● **DATASET SECTION**
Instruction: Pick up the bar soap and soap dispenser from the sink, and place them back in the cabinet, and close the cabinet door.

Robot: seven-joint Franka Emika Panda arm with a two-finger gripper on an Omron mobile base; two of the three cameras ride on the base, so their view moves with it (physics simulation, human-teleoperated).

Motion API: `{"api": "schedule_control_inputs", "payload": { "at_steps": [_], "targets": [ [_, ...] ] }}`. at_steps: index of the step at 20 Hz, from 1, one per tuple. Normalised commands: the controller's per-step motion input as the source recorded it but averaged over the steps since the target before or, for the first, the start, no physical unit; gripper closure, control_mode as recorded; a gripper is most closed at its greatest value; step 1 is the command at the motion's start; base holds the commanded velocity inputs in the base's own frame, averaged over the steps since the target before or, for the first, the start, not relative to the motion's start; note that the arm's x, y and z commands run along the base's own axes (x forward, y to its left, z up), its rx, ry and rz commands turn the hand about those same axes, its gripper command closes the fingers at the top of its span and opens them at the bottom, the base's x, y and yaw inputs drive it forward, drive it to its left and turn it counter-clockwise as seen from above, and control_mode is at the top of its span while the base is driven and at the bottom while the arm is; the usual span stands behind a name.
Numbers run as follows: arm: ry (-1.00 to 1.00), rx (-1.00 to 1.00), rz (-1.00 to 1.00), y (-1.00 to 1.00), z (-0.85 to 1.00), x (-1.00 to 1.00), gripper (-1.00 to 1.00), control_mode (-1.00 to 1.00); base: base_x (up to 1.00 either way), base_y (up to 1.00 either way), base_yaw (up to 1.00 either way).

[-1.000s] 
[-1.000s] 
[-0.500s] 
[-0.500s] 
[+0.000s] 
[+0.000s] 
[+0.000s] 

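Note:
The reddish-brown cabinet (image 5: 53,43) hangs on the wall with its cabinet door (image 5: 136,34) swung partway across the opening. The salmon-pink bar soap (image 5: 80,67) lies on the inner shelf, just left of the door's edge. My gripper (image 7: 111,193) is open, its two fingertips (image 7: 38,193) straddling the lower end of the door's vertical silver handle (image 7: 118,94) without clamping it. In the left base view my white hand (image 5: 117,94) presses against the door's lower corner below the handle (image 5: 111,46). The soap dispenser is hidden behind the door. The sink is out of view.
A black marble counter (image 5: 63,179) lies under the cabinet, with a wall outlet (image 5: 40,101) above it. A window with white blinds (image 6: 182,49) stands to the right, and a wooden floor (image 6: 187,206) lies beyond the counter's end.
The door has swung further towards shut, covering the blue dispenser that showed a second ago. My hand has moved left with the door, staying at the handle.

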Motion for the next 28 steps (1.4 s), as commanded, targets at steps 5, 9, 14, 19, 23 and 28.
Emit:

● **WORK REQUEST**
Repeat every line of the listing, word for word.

● **EXERCISE SOLUTION**
Instruction: Pick up the bar soap and soap dispenser from the sink, and place them back in the cabinet, and close the cabinet door.

Robot: seven-joint Franka Emika Panda arm with a two-finger gripper on an Omron mobile base; two of the three cameras ride on the base, so their view moves with it (physics simulation, human-teleoperated).

Motion API: `{"api": "schedule_control_inputs", "payload": { "at_steps": [_], "targets": [ [_, ...] ] }}`. at_steps: index of the step at 20 Hz, from 1, one per tuple. Normalised commands: the controller's per-step motion input as the source recorded it but averaged over the steps since the target before or, for the first, the start, no physical unit; gripper closure, control_mode as recorded; a gripper is most closed at its greatest value; step 1 is the command at the motion's start; base holds the commanded velocity inputs in the base's own frame, averaged over the steps since the target before or, for the first, the start, not relative to the motion's start; note that the arm's x, y and z commands run along the base's own axes (x forward, y to its left, z up), its rx, ry and rz commands turn the hand about those same axes, its gripper command closes the fingers at the top of its span and opens them at the bottom, the base's x, y and yaw inputs drive it forward, drive it to its left and turn it counter-clockwise as seen from above, and control_mode is at the top of its span while the base is driven and at the bottom while the arm is; the usual span stands behind a name.
Numbers run as follows: arm: ry (-1.00 to 1.00), rx (-1.00 to 1.00), rz (-1.00 to 1.00), y (-1.00 to 1.00), z (-0.85 to 1.00), x (-1.00 to 1.00), gripper (-1.00 to 1.00), control_mode (-1.00 to 1.00); base: base_x (up to 1.00 either way), base_y (up to 1.00 either way), base_yaw (up to 1.00 either way).

[-1.000s] 
[-1.000s] 
[-0.500s] 
[-0.500s] 
[+0.000s] 
[+0.000s] 
[+0.000s] 

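Note:
The reddish-brown cabinet (image 5: 53,43) hangs on the wall with its cabinet door (image 5: 136,34) swung partway across the opening. The salmon-pink bar soap (image 5: 80,67) lies on the inner shelf, just left of the door's edge. My gripper (image 7: 111,193) is open, its two fingertips (image 7: 38,193) straddling the lower end of the door's vertical silver handle (image 7: 118,94) without clamping it. In the left base view my white hand (image 5: 117,94) presses against the door's lower corner below the handle (image 5: 111,46). The soap dispenser is hidden behind the door. The sink is out of view.
A black marble counter (image 5: 63,179) lies under the cabinet, with a wall outlet (image 5: 40,101) above it. A window with white blinds (image 6: 182,49) stands to the right, and a wooden floor (image 6: 187,206) lies beyond the counter's end.
The door has swung further towards shut, covering the blue dispenser that showed a second ago. My hand has moved left with the door, staying at the handle.
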
Motion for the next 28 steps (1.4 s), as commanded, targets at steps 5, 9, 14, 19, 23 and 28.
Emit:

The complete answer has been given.